Instructions for the task: From the records below, print exactly the lines starting at the one containing "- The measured" and ending at the one containing "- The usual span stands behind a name", ends included, and nothing else.

════════

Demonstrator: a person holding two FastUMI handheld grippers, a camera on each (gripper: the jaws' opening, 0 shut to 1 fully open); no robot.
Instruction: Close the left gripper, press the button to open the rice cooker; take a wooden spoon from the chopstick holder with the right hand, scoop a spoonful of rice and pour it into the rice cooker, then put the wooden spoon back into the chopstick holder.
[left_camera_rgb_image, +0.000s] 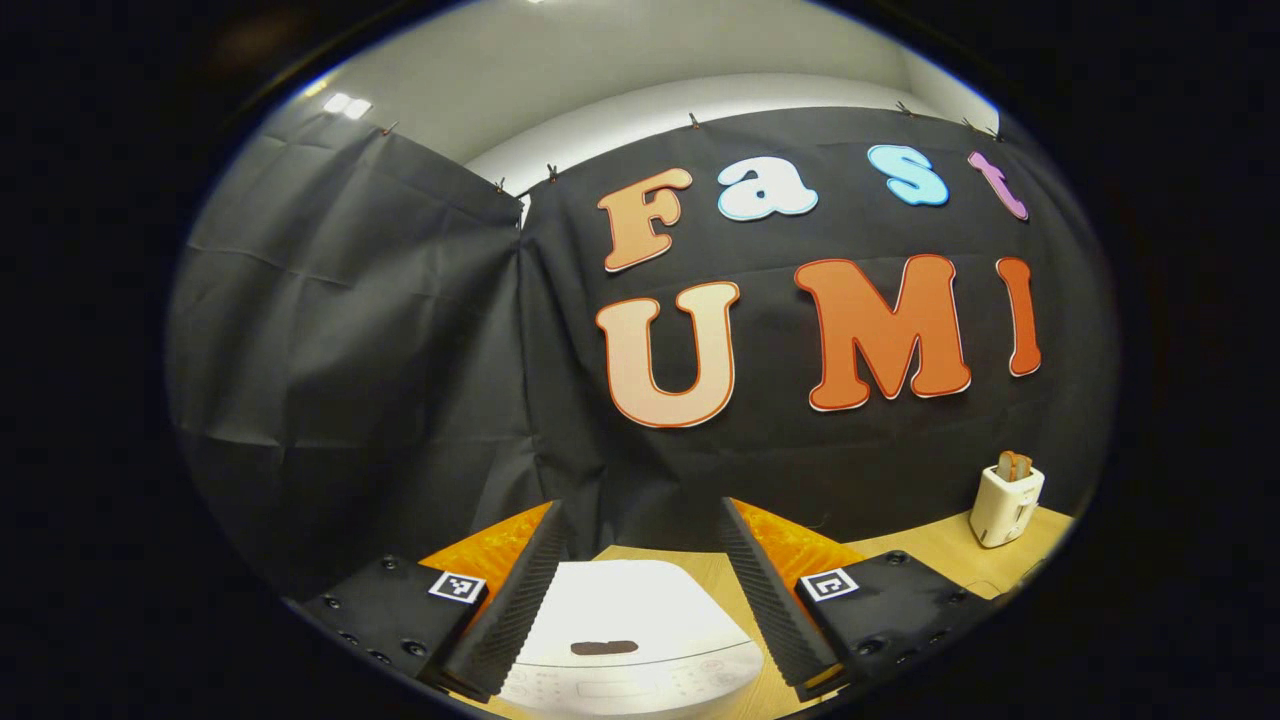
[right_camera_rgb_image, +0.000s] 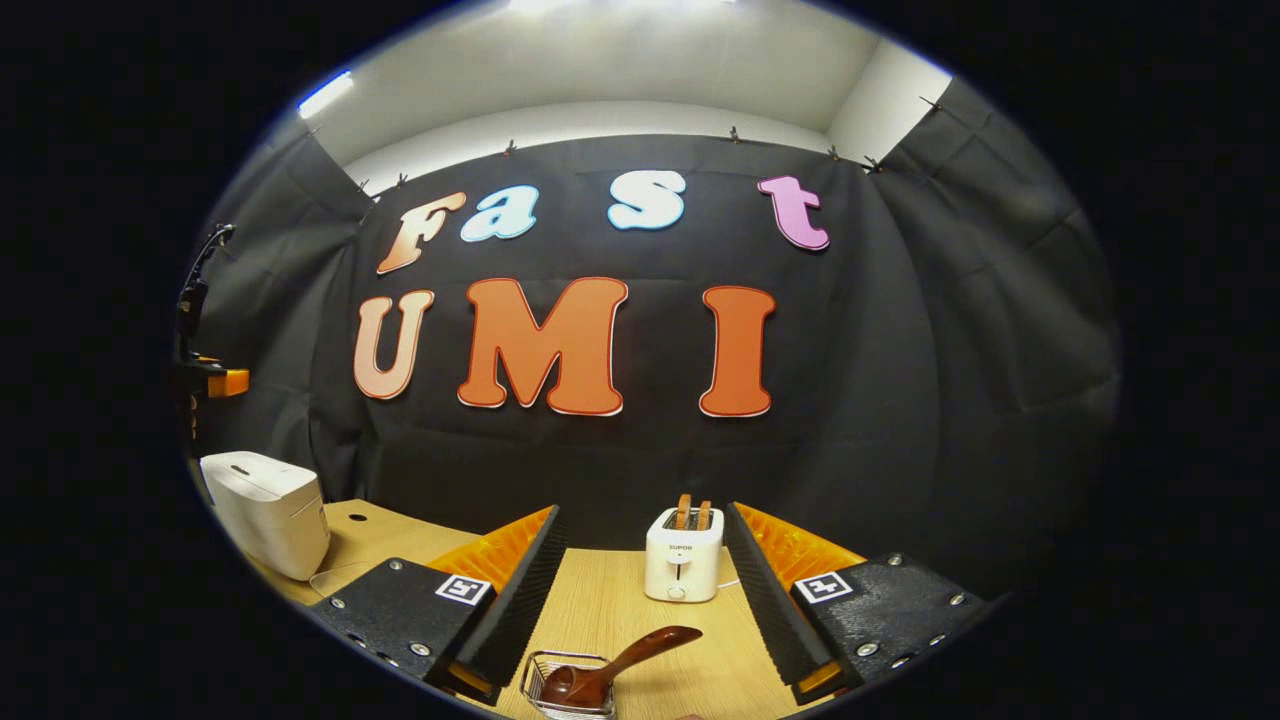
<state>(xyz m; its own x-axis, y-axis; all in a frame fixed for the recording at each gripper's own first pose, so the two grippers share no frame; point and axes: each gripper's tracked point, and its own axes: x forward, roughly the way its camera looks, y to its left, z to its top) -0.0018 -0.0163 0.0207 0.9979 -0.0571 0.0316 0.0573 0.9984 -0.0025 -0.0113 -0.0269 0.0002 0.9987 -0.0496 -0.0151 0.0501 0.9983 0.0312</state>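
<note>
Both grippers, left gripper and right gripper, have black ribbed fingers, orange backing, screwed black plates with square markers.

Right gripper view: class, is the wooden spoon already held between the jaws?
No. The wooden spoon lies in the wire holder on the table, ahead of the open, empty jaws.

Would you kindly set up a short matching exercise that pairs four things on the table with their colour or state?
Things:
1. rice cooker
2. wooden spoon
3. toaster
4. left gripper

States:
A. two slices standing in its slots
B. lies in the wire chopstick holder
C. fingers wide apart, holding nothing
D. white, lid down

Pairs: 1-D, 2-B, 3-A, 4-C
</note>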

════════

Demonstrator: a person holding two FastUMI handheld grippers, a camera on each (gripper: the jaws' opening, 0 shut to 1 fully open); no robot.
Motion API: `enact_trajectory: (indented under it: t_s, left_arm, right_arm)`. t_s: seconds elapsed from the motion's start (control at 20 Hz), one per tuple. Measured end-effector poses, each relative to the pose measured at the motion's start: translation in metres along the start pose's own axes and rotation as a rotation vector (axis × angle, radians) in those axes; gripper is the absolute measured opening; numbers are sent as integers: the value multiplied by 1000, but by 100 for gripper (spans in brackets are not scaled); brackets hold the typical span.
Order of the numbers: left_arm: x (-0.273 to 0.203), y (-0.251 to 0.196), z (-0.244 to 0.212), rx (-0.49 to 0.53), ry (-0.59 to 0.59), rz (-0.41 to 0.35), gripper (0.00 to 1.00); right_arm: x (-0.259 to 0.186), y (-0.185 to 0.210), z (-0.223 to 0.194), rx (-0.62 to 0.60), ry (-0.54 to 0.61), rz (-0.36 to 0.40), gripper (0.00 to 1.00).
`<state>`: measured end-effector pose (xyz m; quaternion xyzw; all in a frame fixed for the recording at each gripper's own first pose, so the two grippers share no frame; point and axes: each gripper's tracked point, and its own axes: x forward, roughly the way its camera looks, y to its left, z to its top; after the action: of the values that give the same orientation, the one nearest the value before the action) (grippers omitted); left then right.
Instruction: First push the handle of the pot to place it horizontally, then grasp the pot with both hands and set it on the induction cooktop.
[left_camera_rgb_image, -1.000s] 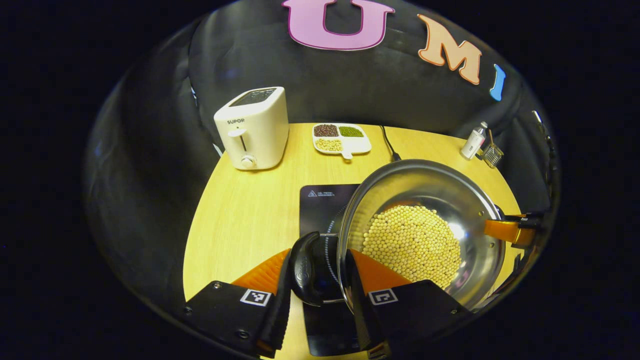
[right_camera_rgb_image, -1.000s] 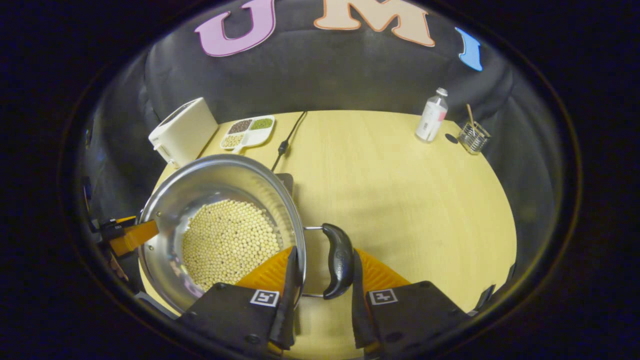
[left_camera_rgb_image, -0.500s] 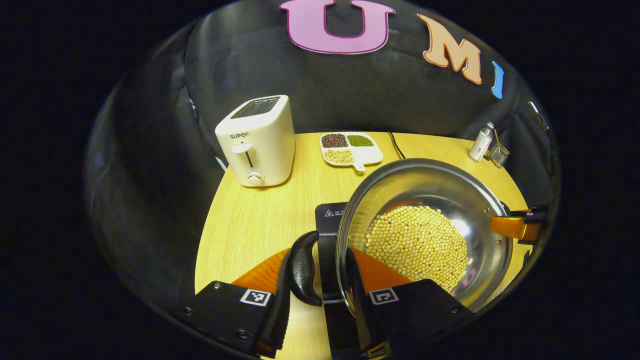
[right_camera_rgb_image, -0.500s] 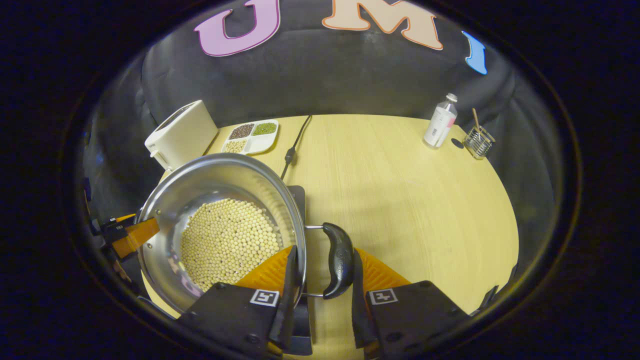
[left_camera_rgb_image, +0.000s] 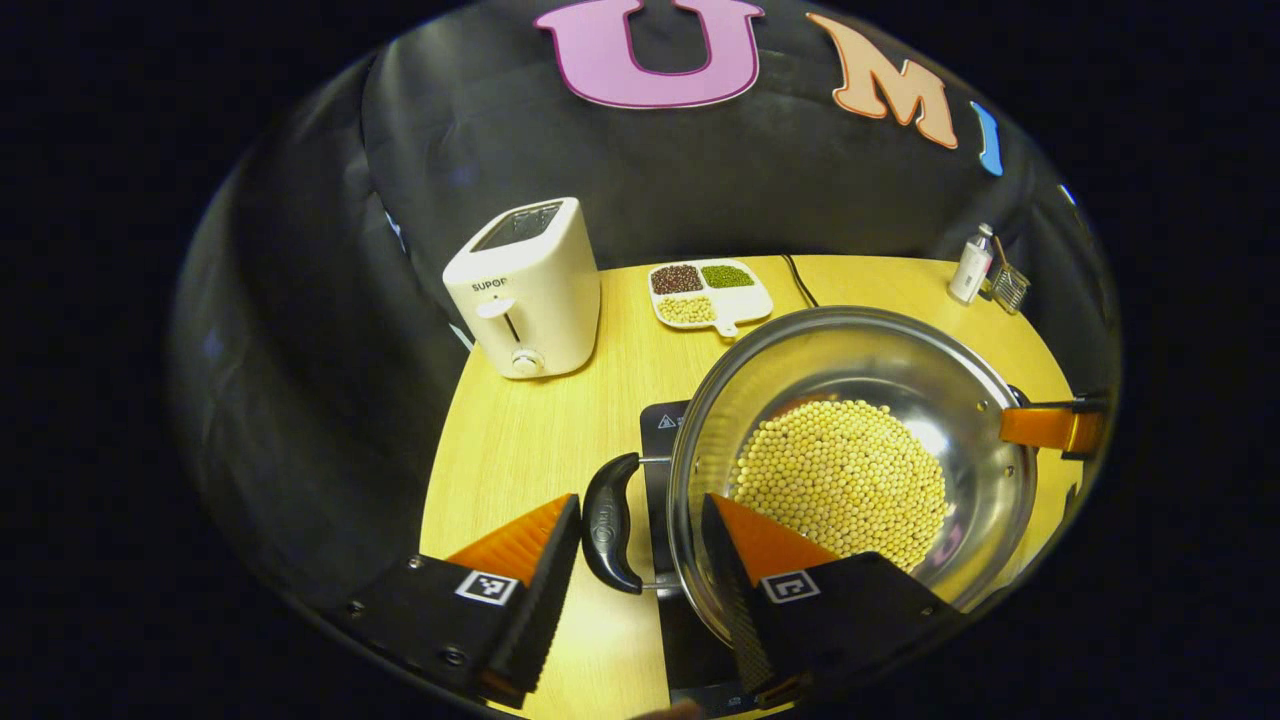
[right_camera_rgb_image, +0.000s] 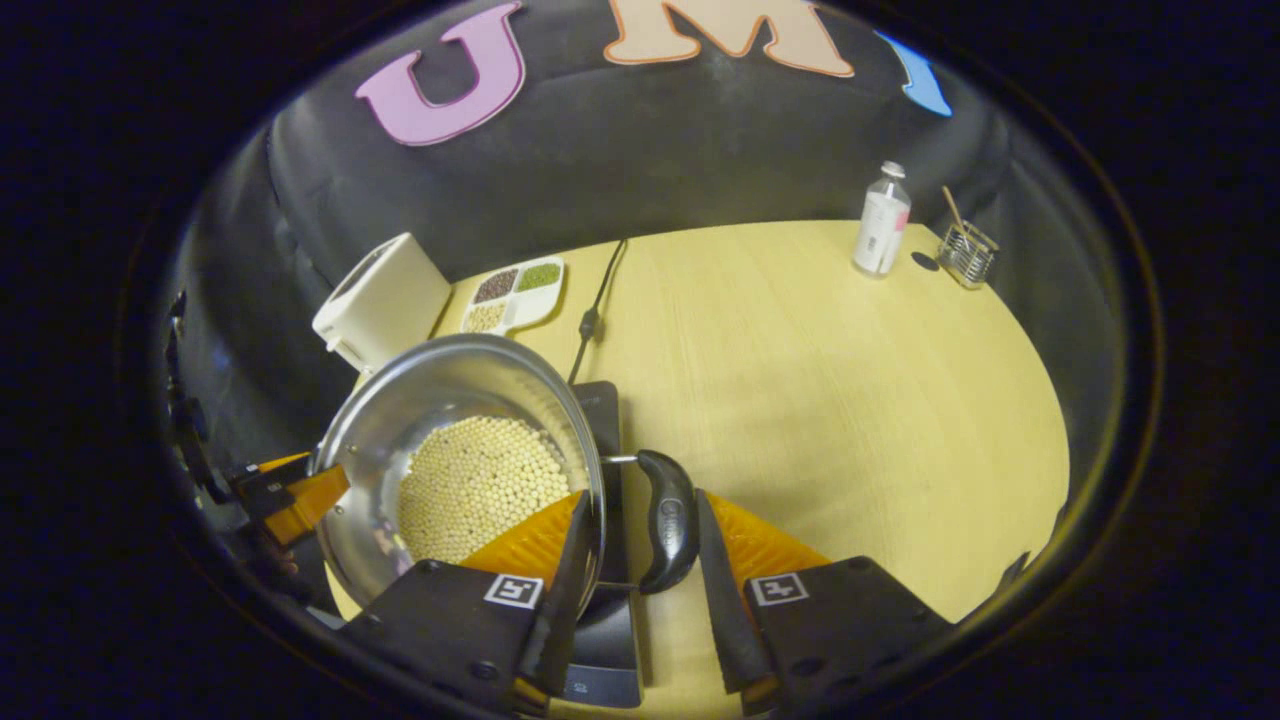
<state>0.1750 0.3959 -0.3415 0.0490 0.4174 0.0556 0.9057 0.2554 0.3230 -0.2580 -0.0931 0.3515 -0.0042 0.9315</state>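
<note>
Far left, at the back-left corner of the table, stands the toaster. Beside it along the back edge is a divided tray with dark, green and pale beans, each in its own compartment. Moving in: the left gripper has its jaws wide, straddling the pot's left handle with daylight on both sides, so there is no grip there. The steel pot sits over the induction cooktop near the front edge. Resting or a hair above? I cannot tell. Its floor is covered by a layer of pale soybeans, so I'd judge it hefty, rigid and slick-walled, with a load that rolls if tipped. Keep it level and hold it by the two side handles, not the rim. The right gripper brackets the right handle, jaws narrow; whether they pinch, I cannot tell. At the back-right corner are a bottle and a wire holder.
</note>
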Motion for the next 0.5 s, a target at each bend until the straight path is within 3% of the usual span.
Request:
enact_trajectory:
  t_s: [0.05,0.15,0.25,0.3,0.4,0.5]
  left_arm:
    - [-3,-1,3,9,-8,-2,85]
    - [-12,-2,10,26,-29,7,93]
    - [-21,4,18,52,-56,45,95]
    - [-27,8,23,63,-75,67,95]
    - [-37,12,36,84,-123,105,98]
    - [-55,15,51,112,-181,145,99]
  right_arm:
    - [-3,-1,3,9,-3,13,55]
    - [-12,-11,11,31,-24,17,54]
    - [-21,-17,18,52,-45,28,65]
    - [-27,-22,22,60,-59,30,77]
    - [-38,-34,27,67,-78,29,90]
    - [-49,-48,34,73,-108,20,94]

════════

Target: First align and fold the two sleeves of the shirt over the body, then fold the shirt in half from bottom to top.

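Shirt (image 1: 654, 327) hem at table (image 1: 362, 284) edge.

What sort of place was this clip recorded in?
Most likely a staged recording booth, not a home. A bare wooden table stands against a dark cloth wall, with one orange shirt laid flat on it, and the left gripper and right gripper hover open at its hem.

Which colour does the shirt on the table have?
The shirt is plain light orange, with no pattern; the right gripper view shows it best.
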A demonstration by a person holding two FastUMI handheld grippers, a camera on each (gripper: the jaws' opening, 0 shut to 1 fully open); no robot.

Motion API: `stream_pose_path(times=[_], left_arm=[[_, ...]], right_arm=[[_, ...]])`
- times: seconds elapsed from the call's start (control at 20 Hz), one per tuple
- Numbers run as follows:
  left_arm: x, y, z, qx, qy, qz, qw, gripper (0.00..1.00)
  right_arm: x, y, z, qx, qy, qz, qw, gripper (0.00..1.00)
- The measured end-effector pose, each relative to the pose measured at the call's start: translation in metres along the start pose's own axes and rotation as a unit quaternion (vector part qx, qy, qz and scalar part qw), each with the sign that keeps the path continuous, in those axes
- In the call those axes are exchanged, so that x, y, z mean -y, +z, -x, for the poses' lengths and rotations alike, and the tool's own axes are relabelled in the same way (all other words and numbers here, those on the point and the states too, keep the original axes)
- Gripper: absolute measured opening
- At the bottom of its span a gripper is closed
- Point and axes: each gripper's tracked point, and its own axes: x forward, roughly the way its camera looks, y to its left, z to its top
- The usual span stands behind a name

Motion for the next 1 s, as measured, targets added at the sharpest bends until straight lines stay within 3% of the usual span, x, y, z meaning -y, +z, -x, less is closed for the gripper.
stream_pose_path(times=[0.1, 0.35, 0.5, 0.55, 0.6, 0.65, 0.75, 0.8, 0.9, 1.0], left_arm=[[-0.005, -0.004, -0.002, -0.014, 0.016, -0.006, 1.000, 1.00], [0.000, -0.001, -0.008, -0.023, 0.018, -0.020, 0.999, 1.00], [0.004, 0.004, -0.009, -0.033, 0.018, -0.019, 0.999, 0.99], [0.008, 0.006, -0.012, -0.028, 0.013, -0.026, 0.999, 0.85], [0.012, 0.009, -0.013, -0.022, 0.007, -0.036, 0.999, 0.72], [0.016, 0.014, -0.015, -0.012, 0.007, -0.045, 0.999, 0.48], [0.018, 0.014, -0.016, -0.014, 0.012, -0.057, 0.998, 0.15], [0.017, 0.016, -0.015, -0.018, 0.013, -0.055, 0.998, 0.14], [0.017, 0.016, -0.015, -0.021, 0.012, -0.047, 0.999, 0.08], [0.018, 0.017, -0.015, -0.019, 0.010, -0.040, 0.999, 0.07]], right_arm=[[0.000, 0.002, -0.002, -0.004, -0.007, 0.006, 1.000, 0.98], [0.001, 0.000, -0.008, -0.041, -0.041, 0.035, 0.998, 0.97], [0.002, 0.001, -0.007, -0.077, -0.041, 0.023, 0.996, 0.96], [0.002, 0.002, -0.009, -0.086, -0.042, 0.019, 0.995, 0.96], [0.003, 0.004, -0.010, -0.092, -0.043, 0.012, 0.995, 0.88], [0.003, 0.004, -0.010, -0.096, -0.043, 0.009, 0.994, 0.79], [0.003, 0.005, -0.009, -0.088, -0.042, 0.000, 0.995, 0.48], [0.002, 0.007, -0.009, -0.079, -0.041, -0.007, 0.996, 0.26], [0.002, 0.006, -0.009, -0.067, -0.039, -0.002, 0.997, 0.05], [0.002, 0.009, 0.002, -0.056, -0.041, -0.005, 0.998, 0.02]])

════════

Result for this task:
- The measured end-effector pose, each relative to the pose measured at the call's start: translation in metres along the start pose's own axes and rotation as a unit quaternion (vector part qx, qy, qz and scalar part qw), each with the sign that keeps the path continuous, in those axes
- In the call those axes are exchanged, so that x, y, z mean -y, +z, -x, for the poses' lengths and rotations alike, and the tool's own axes are relabelled in the same way (all other words and numbers here, those on the point and the states too, keep the original axes)
- Gripper: absolute measured opening
- At the bottom of its span a gripper is closed
- Point and axes: each gripper's tracked point, and its own axes: x forward, roughly the way its camera looks, y to its left, z to its top
- The usual span stands behind a name

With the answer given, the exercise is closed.